* Exercise description *
Print verbatim the opening line of the material and every subsequent line through the one containing "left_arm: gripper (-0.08".

### Materials provided ###

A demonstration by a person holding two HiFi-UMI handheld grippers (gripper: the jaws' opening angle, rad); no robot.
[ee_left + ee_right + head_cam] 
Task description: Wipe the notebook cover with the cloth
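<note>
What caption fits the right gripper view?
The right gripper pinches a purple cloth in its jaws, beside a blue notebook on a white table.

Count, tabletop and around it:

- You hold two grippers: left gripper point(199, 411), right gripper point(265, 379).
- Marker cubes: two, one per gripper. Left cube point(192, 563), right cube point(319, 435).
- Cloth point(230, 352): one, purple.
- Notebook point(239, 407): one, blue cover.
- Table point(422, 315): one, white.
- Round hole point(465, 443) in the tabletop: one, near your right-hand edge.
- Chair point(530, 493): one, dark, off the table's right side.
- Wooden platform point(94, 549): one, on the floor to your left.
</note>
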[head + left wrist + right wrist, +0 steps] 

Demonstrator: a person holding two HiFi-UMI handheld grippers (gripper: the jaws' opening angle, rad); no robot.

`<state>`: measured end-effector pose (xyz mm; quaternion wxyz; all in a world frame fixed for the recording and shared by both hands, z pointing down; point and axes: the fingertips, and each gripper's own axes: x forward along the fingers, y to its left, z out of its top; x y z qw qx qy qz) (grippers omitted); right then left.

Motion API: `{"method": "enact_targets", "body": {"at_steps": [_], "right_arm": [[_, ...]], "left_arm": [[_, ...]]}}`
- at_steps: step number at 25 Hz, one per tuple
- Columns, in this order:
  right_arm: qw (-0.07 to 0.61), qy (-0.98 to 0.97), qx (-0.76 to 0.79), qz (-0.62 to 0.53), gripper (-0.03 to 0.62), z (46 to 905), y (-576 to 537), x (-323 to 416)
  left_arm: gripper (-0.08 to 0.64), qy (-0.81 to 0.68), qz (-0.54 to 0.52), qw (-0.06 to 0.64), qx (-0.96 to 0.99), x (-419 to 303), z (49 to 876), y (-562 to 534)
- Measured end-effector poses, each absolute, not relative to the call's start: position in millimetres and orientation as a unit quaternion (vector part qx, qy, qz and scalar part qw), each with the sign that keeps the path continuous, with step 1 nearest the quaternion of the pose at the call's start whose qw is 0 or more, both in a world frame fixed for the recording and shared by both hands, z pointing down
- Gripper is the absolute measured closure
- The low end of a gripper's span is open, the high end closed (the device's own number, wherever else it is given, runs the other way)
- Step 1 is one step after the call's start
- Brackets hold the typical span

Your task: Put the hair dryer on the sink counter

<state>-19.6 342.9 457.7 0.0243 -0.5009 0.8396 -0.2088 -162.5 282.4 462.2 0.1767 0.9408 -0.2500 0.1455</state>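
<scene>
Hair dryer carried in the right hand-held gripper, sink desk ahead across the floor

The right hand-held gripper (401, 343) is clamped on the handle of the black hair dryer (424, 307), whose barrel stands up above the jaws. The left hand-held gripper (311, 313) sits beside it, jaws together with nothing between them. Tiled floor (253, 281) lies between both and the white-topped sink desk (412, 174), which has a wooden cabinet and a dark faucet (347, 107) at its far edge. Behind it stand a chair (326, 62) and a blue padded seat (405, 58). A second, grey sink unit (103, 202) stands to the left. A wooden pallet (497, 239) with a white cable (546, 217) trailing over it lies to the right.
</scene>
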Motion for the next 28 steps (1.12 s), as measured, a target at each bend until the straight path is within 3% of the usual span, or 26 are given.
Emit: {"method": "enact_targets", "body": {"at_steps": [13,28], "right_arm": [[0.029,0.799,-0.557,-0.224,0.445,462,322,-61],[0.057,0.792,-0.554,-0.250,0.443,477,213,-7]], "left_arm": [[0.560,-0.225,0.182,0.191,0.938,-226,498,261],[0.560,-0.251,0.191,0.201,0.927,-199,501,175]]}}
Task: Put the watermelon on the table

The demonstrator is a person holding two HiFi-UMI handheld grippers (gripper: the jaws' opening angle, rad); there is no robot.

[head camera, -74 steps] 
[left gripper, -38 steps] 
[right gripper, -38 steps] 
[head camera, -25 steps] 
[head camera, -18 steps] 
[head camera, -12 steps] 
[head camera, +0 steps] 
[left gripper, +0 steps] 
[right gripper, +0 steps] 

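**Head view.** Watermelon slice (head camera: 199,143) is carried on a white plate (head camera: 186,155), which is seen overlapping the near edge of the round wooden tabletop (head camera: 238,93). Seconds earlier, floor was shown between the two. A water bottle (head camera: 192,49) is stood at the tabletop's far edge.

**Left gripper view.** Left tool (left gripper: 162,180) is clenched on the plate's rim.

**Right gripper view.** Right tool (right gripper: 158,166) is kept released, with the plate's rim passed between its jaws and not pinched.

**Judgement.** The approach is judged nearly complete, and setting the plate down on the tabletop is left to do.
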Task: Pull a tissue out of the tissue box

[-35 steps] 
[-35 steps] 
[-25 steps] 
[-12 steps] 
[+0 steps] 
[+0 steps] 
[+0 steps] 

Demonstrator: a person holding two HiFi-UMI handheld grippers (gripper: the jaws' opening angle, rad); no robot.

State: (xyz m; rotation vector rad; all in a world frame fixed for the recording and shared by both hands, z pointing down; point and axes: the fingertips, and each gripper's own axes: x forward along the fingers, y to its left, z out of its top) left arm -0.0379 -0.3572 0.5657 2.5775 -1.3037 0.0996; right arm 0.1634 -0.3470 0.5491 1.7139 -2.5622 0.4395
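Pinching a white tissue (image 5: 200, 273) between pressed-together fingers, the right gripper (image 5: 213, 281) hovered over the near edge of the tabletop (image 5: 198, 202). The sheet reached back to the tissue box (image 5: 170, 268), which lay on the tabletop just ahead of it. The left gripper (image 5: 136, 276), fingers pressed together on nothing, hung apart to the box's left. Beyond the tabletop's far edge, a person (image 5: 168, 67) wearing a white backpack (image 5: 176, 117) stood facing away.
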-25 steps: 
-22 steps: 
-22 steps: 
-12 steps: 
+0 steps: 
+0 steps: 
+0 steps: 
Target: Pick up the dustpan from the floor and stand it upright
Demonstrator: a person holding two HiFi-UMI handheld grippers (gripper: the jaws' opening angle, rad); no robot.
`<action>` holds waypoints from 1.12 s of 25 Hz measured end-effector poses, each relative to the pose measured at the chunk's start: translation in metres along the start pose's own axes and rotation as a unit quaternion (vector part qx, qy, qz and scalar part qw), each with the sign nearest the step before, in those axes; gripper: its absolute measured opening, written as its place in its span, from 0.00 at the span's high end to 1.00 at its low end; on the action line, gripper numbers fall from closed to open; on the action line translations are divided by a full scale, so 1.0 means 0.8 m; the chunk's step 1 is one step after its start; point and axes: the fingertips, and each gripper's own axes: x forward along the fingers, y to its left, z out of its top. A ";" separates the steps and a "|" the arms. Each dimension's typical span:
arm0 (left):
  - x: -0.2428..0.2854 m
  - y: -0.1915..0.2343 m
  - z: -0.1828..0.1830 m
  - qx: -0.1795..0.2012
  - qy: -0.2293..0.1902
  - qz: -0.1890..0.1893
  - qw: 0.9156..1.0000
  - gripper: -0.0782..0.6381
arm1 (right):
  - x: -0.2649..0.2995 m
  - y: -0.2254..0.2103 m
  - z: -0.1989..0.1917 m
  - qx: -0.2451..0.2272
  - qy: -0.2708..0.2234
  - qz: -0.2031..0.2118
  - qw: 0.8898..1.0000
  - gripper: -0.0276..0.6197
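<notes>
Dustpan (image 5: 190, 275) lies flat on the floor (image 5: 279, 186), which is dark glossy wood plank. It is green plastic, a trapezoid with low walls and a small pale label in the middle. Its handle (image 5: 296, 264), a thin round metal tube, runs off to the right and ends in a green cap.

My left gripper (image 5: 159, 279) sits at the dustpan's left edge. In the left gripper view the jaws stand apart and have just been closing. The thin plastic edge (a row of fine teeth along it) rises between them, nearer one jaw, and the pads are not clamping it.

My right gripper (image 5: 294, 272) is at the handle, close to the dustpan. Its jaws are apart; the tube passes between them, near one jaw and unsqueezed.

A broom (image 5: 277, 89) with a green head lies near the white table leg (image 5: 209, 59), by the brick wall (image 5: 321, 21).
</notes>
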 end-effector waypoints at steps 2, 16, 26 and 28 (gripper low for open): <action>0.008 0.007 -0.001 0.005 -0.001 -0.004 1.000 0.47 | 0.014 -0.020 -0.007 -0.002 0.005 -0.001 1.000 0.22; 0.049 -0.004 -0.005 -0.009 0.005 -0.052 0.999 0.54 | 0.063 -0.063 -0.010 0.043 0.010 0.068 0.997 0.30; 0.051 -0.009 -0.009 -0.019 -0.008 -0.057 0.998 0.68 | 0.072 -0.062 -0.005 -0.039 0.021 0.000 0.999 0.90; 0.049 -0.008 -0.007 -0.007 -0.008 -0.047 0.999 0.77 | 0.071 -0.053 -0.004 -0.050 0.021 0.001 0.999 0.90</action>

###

* Response to this exercise *
A demonstration by a person holding two HiFi-UMI handheld grippers (gripper: the jaws' opening angle, rad); no robot.
[ee_left + ee_right + head_cam] 
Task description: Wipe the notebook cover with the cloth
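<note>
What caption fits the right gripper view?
The right gripper pinches a purple cloth in its jaws, beside a blue notebook on a white table.

Count, tabletop and around it:

- You hold two grippers: left gripper point(199, 411), right gripper point(265, 379).
- Marker cubes: two, one per gripper. Left cube point(192, 563), right cube point(319, 435).
- Cloth point(230, 352): one, purple.
- Notebook point(239, 407): one, blue cover.
- Table point(422, 315): one, white.
- Round hole point(465, 443) in the tabletop: one, near your right-hand edge.
- Chair point(530, 493): one, dark, off the table's right side.
- Wooden platform point(94, 549): one, on the floor to your left.
</note>
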[head + left wrist + right wrist, +0 steps] 

Demonstrator: a person holding two HiFi-UMI handheld grippers (gripper: the jaws' opening angle, rad); no robot.

`<state>`: measured end-effector pose (xyz mm; quaternion wxyz; all in a world frame fixed for the recording and shared by both hands, z pointing down; point and axes: the fingertips, and each gripper's own axes: x forward along the fingers, y to its left, z out of its top; x y z qw qx qy qz) (grippers omitted); right then left.

Motion API: `{"method": "enact_targets", "body": {"at_steps": [_], "right_arm": [[_, ...]], "left_arm": [[_, ...]]}}`
- at_steps: step number at 25 Hz, one per tuple
- Columns, in this order:
  right_arm: qw (-0.07 to 0.61), qy (-0.98 to 0.97), qx (-0.76 to 0.79), qz (-0.62 to 0.53), gripper (-0.03 to 0.62), z (46 to 905), y (-576 to 537), x (-323 to 416)
  left_arm: gripper (-0.08 to 0.64), qy (-0.81 to 0.68), qz (-0.54 to 0.52), qw (-0.06 to 0.64), qx (-0.96 to 0.99), x (-419 to 303), z (49 to 876), y (-562 to 534)

What the exercise required has been answered in full.